|Epigraphic Sources for Early Greek Writing|
LILIAN HAMILTON JEFFERY
6. Begins Studies of Local Scripts and Excavates at Bayrakli (Old Smyrna)
The period of her Research Fellowship may look strange today. Enrolled as a student for the degree of Doctor of Philosophy, she was in fact preparing a work on the largest scale. She was already known, at home and abroad, as the most gifted expert on archaic local scripts. Major new texts were being entrusted to her for publication, and her advice was frequently sought. From before and after the war, she had accumulated a large number of individual things that she wished to say, and a stream of articles, with unassuming titles, started to appear; on close inspection notes which looked narrowly technical often turned out to contain observations of central importance. A good example of this is a demonstration hidden in such an article in 1954 that the use of magical defixiones could be traced back well into the fifth century, contrary to Dodds's contention in The Greeks and the Irrational that their absence from the fifth century contributed to showing it as an age of enlightenment.

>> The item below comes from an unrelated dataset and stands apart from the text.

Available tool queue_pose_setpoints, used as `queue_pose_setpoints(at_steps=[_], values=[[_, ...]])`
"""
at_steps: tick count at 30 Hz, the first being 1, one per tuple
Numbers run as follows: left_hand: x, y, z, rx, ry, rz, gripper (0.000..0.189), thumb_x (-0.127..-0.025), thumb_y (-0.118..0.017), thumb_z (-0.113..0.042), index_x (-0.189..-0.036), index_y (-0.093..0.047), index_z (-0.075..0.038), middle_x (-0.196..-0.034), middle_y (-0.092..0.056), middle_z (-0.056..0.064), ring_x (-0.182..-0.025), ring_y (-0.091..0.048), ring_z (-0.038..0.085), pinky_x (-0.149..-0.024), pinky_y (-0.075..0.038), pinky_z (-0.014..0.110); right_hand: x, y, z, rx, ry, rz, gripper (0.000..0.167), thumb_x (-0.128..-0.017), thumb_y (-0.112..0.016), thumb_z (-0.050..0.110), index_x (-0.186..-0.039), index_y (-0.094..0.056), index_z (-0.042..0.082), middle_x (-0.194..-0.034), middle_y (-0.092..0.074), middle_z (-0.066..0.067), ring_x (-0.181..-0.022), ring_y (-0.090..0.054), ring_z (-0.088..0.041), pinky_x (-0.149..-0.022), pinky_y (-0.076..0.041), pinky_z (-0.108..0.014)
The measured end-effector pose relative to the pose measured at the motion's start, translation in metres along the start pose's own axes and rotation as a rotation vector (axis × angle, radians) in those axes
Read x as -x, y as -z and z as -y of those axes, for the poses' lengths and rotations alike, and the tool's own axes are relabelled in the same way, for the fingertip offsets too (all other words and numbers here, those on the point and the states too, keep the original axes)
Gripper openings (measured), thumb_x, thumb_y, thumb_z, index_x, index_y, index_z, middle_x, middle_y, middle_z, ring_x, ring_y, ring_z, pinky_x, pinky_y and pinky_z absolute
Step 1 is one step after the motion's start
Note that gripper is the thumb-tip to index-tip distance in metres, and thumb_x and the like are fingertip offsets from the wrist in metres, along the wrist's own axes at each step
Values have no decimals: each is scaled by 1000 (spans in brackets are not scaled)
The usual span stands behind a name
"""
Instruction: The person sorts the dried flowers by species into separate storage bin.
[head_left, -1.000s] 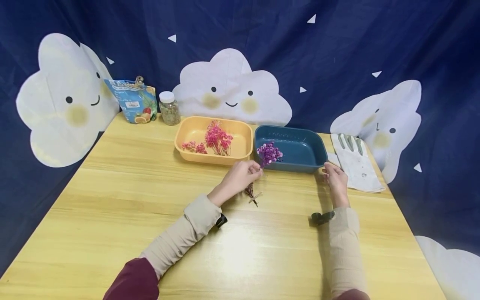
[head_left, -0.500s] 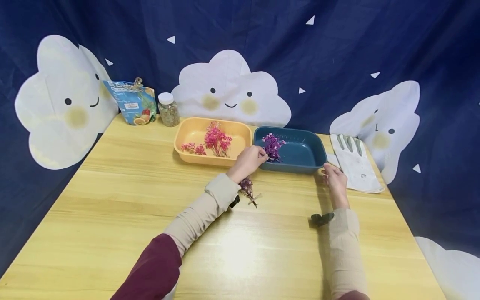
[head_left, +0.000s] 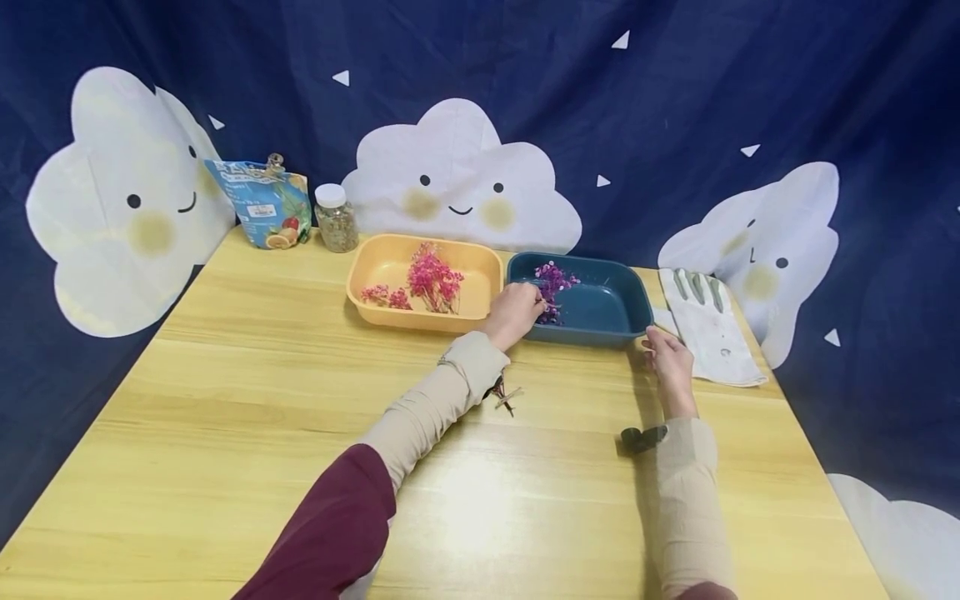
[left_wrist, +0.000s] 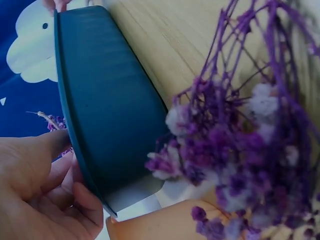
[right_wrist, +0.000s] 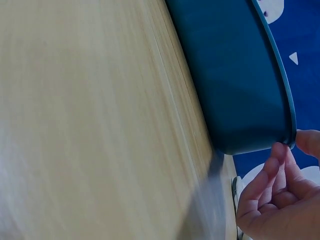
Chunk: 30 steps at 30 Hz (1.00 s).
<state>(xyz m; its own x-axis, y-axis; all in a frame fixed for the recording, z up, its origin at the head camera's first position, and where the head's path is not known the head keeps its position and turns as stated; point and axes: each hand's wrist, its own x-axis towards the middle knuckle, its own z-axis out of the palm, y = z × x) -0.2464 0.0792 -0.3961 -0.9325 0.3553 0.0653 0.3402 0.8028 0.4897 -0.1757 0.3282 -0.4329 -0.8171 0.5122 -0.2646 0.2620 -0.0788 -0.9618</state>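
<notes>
My left hand [head_left: 516,312] reaches over the left end of the dark blue tray [head_left: 603,337], its fingertips partly hidden behind the rim. Between thumb and fingers it pinches a sprig of purple dried flowers [head_left: 553,282], which lies inside the tray. My right hand [head_left: 670,362] pinches the tray's near right corner, clearest in the right wrist view, where thumb and fingers meet at the rim. Below my left wrist, another bunch of purple dried flowers [left_wrist: 225,145] lies on the table; from the head only its tied stems [head_left: 506,402] show.
Left of the blue tray stands a yellow tray [head_left: 382,314] with pink dried flowers [head_left: 435,282]. A lidded jar [head_left: 337,221] and a clipped blue pouch [head_left: 266,208] stand at the back left. White gloves [head_left: 716,342] lie at the right edge of the table.
My left hand has carried the purple sprig from the tray's front forward and right, over the rim and into the blue tray. My right hand stays at the corner.
</notes>
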Motion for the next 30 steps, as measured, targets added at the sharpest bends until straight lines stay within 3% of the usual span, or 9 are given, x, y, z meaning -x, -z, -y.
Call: queue_pose_setpoints(at_steps=[5, 9, 17, 20, 23, 27, 30], values=[[-7, -5, -7, -64, 6, -23, 24, -96, -57, -29, -80, -69, -16, -79, -65, -3, -81, -62, 15, -71, -52, 32, 0, -1, 1, -14, -8, -14, 21, -92, -62, 23, -95, -57, 2, -67, -59, 7, -56, -52, -4, -52, -41, -15], [-10, -10, -13, -102, 3, 5, 27, -96, -56, -33, -79, -69, -17, -79, -67, -3, -82, -64, 15, -74, -52, 33, -1, -1, 1, -7, -9, -18, 24, -92, -62, 24, -97, -57, 1, -68, -60, 6, -57, -53, -4, -54, -42, -15], [-9, -18, -15, -171, -8, 48, 32, -94, -58, -38, -72, -58, -15, -77, -65, 0, -83, -64, 17, -77, -51, 34, 1, -2, 2, -4, -1, 1, 14, -93, -62, 23, -89, -58, 10, -68, -60, 6, -56, -52, -4, -53, -41, -14], [-7, -15, -13, -136, -16, 53, 29, -95, -58, -35, -74, -59, -14, -74, -63, -1, -79, -63, 16, -73, -51, 32, 0, -3, 2, -11, -5, -1, 14, -93, -62, 23, -89, -58, 11, -69, -60, 6, -56, -52, -4, -53, -41, -14], [-5, -11, -11, -75, -32, 54, 20, -96, -58, -29, -89, -69, -15, -83, -67, -1, -84, -64, 15, -74, -52, 30, -1, -4, 2, -15, -6, -6, 15, -93, -62, 23, -92, -58, 9, -70, -60, 6, -56, -52, -4, -52, -41, -14], [3, -7, -8, 8, -55, 23, 22, -96, -57, -24, -110, -71, -14, -109, -69, -1, -103, -61, 18, -90, -49, 31, -3, -3, 1, -11, -6, -8, 16, -93, -61, 23, -96, -57, 7, -70, -60, 6, -56, -52, -4, -53, -42, -14], [11, -3, -5, 76, -70, -13, 23, -95, -58, -21, -113, -70, -13, -118, -66, 1, -112, -56, 23, -99, -44, 33, -2, -3, 0, -11, -9, -9, 17, -93, -61, 23, -96, -56, 6, -68, -59, 7, -56, -52, -4, -52, -42, -14]])
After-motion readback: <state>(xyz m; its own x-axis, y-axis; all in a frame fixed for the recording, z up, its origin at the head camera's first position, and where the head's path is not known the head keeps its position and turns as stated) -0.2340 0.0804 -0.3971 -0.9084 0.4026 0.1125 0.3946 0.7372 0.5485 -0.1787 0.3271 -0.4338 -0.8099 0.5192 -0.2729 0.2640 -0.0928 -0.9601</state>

She continued to travel in Greece and joined the British School's excavations at Old Smyrna in 1949. A sketch survives (H. Waterhouse, The British School at Athens: the First Hundred Years (1986), p. 93) showing her barefooted with her shoes tied round her neck, up to her ankles in the water-level of her trench, with a basket of newly found aryballoi before her (the corresponding photograph is reproduced below); she was, of course, invaluable for the scanty epigraphic finds of the excavation.